» **Task**: Print word for word the first line of the listing below and every line after it, through the line with "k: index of". Leave out the pictures and the rest.

*** Records to use Section Begins ***

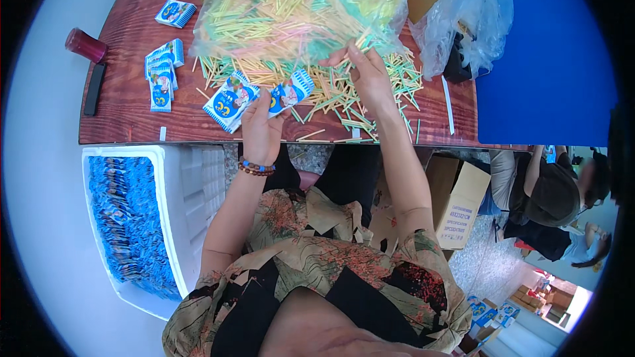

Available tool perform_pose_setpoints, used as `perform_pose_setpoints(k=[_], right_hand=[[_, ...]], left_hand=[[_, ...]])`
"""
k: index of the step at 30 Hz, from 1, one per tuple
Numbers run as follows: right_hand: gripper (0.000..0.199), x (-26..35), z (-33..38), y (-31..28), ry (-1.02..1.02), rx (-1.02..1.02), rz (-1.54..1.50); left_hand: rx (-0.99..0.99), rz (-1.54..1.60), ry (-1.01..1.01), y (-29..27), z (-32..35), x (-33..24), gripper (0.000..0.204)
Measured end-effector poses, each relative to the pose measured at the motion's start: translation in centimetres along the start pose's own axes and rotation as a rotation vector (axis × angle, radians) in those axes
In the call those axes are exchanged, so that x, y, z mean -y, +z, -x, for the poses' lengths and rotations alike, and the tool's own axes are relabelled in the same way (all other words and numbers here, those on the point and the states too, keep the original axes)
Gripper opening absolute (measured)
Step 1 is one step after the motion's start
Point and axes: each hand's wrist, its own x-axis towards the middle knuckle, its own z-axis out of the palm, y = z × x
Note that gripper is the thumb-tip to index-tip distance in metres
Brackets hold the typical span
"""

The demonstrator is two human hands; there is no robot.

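My left hand (262,125) is closed on blue-and-white packets near the front of the table. One packet (231,100) sticks out to the left of its fingers, another packet (291,92) to the right. Farther right, my right hand (370,76) pinches a few thin pastel sticks (362,41) at the mouth of a clear plastic bag (284,10). That bag is full of yellow, pink and green sticks. Below it, a loose spread of the same sticks (324,96) covers the tabletop, partly hidden by my hands.
More packets (161,82) lie on the wood-grain table (126,33) at left, near a dark red cup (86,45) and a black bar (94,89). Below stands a white foam box (162,211) of blue packets. A crumpled plastic bag (473,6) and blue panel (549,59) are at right; people sit beyond.
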Motion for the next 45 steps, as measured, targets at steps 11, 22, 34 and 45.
perform_pose_setpoints(k=[11,22,34,45], right_hand=[[0.016,2.9,0.9,7.3,-0.386,-0.234,-0.477],[0.015,1.2,0.8,10.6,-0.435,-0.287,-0.321],[0.027,1.2,1.0,11.4,-0.379,-0.228,-0.161],[0.042,1.2,0.2,11.3,-0.315,-0.253,-0.528]], left_hand=[[-0.048,0.042,0.063,1.8,-0.7,-0.1,0.022],[-0.044,0.122,0.102,0.6,-1.1,-0.3,0.021],[-0.022,0.136,0.155,0.5,-1.5,-0.5,0.020],[0.062,0.250,0.111,1.4,-2.5,0.3,0.025]])
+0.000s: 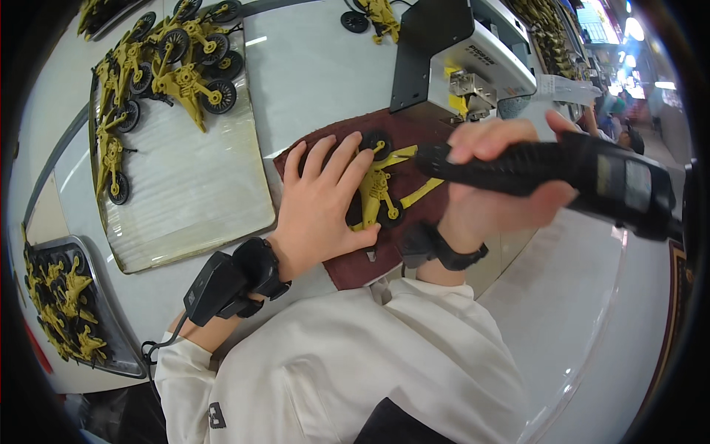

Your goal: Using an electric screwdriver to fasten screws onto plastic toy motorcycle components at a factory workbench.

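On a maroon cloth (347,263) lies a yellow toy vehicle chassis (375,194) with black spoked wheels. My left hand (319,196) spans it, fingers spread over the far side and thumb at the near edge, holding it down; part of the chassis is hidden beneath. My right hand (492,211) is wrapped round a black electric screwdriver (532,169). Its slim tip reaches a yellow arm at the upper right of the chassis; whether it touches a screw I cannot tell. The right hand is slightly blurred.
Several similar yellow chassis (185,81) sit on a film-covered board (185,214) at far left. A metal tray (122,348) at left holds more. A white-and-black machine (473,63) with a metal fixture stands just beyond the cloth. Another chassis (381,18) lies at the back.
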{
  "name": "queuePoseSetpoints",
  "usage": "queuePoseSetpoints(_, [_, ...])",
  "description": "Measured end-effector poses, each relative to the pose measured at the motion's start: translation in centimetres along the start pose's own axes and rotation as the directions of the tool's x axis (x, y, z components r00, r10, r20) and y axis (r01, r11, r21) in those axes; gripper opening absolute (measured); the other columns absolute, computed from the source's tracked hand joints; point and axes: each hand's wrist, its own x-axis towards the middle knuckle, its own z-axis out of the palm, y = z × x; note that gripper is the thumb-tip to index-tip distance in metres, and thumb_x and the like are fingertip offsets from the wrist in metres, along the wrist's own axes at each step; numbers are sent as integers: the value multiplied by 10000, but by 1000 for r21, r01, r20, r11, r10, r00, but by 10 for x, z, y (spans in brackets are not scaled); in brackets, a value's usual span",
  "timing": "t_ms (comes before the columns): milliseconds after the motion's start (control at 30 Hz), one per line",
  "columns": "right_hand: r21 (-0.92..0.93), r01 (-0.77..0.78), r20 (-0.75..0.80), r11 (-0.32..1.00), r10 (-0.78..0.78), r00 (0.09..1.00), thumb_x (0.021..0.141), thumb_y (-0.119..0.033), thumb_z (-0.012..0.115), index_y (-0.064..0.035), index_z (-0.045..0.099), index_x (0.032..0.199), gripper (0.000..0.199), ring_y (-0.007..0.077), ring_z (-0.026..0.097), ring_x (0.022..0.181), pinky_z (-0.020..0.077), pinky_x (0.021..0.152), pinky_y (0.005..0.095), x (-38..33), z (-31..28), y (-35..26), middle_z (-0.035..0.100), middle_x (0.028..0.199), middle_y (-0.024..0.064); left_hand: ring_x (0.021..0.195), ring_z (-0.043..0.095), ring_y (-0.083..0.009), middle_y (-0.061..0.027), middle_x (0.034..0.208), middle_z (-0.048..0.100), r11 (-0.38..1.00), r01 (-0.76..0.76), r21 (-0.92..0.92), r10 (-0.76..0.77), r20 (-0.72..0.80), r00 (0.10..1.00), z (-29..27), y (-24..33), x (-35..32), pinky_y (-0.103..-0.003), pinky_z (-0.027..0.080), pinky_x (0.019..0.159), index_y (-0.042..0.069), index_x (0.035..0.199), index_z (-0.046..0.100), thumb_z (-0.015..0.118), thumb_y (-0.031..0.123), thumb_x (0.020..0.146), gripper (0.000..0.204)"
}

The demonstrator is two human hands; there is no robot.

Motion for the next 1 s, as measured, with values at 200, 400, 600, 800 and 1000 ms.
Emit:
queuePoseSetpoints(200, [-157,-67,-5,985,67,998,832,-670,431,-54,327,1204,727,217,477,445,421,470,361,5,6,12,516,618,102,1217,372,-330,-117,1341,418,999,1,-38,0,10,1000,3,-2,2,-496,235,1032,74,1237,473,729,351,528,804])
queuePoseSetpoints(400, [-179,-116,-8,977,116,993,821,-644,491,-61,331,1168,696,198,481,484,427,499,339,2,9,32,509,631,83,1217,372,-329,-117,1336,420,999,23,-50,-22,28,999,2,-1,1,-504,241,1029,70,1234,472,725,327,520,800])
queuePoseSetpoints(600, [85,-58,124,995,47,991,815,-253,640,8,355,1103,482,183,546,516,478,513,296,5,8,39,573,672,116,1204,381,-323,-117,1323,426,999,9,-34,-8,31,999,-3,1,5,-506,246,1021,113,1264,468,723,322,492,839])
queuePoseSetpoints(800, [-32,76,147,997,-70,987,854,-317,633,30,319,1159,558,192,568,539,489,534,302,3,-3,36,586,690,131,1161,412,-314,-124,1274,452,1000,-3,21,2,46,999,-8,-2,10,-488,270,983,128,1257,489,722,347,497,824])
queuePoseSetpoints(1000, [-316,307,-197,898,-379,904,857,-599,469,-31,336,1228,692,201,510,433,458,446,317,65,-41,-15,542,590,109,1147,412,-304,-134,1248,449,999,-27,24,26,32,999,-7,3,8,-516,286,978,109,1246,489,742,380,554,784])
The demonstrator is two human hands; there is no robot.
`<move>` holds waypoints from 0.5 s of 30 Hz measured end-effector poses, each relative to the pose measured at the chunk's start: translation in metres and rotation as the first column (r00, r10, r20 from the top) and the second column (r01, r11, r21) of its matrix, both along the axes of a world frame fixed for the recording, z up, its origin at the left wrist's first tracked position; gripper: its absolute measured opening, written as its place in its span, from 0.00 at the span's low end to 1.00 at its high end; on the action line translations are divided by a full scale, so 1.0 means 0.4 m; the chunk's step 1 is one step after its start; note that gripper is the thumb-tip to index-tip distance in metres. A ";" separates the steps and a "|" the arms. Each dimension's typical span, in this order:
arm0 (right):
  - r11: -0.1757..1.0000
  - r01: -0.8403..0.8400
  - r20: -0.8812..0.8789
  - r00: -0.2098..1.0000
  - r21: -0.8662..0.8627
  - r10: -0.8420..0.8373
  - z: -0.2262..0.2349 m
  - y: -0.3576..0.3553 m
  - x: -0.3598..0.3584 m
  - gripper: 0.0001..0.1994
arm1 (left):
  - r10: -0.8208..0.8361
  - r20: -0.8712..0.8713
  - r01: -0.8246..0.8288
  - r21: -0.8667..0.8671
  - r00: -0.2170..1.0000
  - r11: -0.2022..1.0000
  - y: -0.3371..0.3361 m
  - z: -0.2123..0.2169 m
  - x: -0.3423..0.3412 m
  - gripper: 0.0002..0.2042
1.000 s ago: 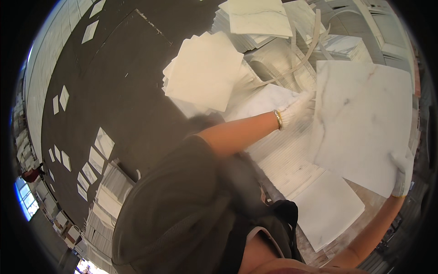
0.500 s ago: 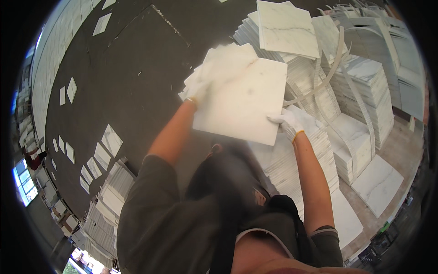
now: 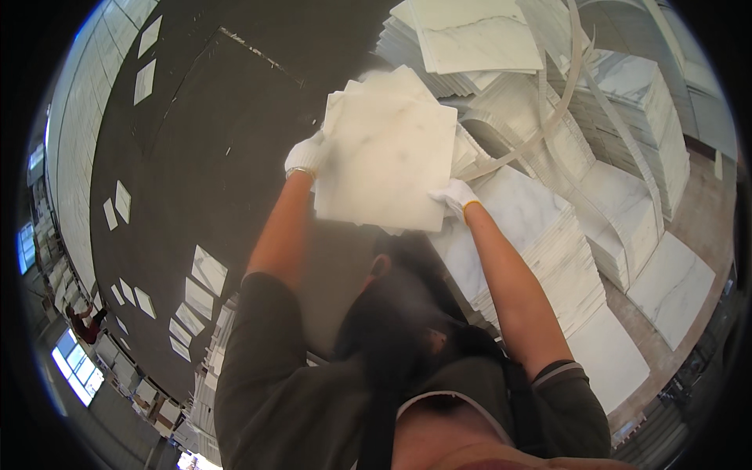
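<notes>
Between my two white-gloved hands is a fanned bundle of several square white marble tiles [image 3: 384, 153], their corners sticking out unevenly at the top. My left hand [image 3: 305, 155] is closed on the bundle's left edge; its fingertips are partly hidden by the tiles. At the lower right edge my right hand [image 3: 454, 196] grips the tiles, its fingers partly out of sight. Just right of that hand stands a stack of grey-veined marble tiles [image 3: 523, 205].
More tile stacks rise at the far right [image 3: 478, 35] and right [image 3: 638, 94], with loose pale straps [image 3: 560, 129] curling between them. Single tiles [image 3: 209, 270] lie about the dark floor [image 3: 211, 141] on the left. Far left, another person [image 3: 84, 323] is visible.
The tile bundle has shifted left and its tiles lie closer over one another. My left hand now shows at the bundle's left edge, and my right hand has moved left with it.
</notes>
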State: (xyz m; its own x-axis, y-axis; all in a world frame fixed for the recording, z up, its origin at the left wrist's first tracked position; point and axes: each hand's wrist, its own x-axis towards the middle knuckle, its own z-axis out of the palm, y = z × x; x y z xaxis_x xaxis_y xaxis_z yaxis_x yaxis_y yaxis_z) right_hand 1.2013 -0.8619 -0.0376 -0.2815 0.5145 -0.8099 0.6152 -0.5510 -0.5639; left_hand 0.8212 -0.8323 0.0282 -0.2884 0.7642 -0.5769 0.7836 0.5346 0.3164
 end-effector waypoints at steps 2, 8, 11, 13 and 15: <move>0.976 -0.218 0.122 0.969 0.023 0.214 0.026 0.004 0.002 0.20 | -0.165 -0.108 0.165 -0.014 0.980 0.986 0.021 0.015 -0.023 0.27; 0.816 -0.496 0.341 0.853 0.297 0.394 0.123 0.025 -0.045 0.21 | -0.119 0.075 0.112 0.090 0.990 0.990 0.067 0.026 -0.027 0.29; 0.832 -0.326 0.237 0.941 0.448 0.241 0.233 0.030 -0.042 0.20 | -0.160 0.108 0.146 0.132 0.981 0.980 0.073 0.043 0.049 0.28; 0.838 -0.231 0.098 0.973 0.495 0.211 0.337 0.038 0.001 0.20 | -0.203 0.140 0.171 0.213 0.969 0.962 0.066 0.066 0.124 0.28; 0.818 -0.059 0.014 0.998 0.573 0.062 0.449 0.041 0.091 0.20 | -0.303 0.237 0.195 0.389 0.923 0.900 0.066 0.083 0.243 0.27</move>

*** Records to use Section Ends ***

» **Answer to this exercise**:
Available tool perform_pose_setpoints, used as `perform_pose_setpoints(k=[_], right_hand=[[_, ...]], left_hand=[[_, ...]])`
"""
k: index of the step at 30 Hz, from 1, one per tuple

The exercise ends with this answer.